:: Problem requirements ::
Print every line below without adding or leaving out a single word.

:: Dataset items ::

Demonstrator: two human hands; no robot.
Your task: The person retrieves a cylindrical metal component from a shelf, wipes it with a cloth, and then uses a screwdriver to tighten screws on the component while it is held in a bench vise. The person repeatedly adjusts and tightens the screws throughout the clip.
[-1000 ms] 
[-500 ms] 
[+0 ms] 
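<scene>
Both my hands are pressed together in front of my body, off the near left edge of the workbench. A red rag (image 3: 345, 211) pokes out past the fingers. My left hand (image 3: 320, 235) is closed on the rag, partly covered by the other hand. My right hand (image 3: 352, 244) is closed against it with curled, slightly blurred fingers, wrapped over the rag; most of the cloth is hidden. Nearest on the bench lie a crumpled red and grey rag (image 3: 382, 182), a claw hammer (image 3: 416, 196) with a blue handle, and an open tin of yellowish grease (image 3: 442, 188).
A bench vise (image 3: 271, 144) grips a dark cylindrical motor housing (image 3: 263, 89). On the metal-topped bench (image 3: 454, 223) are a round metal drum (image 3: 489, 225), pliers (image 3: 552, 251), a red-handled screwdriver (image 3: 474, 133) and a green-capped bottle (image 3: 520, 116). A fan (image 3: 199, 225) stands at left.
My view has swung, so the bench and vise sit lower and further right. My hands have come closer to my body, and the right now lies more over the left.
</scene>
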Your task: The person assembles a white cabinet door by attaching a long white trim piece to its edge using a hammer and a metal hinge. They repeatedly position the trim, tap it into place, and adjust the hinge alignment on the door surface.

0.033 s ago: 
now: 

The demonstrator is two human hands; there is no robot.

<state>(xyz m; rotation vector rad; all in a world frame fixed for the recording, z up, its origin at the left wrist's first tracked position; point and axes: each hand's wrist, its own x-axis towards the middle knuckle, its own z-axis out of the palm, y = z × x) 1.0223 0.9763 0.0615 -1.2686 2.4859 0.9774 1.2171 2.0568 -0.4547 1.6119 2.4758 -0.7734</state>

:: Completed exercise ::
Demonstrator: two human hands; no robot.
Your task: The person retrieves a cylindrical metal component from a shelf, wipes it with a cloth, and then uses a screwdriver to tighten screws on the component while it is held in a bench vise. The person repeatedly adjusts and tightens the screws throughout the clip.
[-1000 ms] 
[-500 ms] 
[+0 ms] 
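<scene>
Both my hands are pressed together in front of my body, off the near left edge of the workbench. A red rag (image 3: 345, 211) pokes out past the fingers. My left hand (image 3: 320, 235) is closed on the rag, partly covered by the other hand. My right hand (image 3: 352, 244) is closed against it with curled, slightly blurred fingers, wrapped over the rag; most of the cloth is hidden. Nearest on the bench lie a crumpled red and grey rag (image 3: 382, 182), a claw hammer (image 3: 416, 196) with a blue handle, and an open tin of yellowish grease (image 3: 442, 188).
A bench vise (image 3: 271, 144) grips a dark cylindrical motor housing (image 3: 263, 89). On the metal-topped bench (image 3: 454, 223) are a round metal drum (image 3: 489, 225), pliers (image 3: 552, 251), a red-handled screwdriver (image 3: 474, 133) and a green-capped bottle (image 3: 520, 116). A fan (image 3: 199, 225) stands at left.
My view has swung, so the bench and vise sit lower and further right. My hands have come closer to my body, and the right now lies more over the left.
</scene>
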Your task: The person assembles a white cabinet door by attaching a long white trim piece to its edge using a hammer and a metal hinge. They repeatedly position the trim, tap it into place, and adjust the hinge alignment on the door surface.

0.033 s ago: 
now: 

The demonstrator is two human hands; there is no robot.

<state>(xyz m; rotation vector rad; all in a world frame fixed for the recording, z up, its origin at the left wrist's first tracked position; point and axes: each hand's wrist, its own x-axis towards the middle knuckle, its own z-axis out of the palm, y = z × x) 1.0223 0.9763 0.0615 -1.2686 2.4859 0.9774 1.2171 2.0568 -0.4547 1.6119 2.4758 -0.7734</state>

The output is now complete.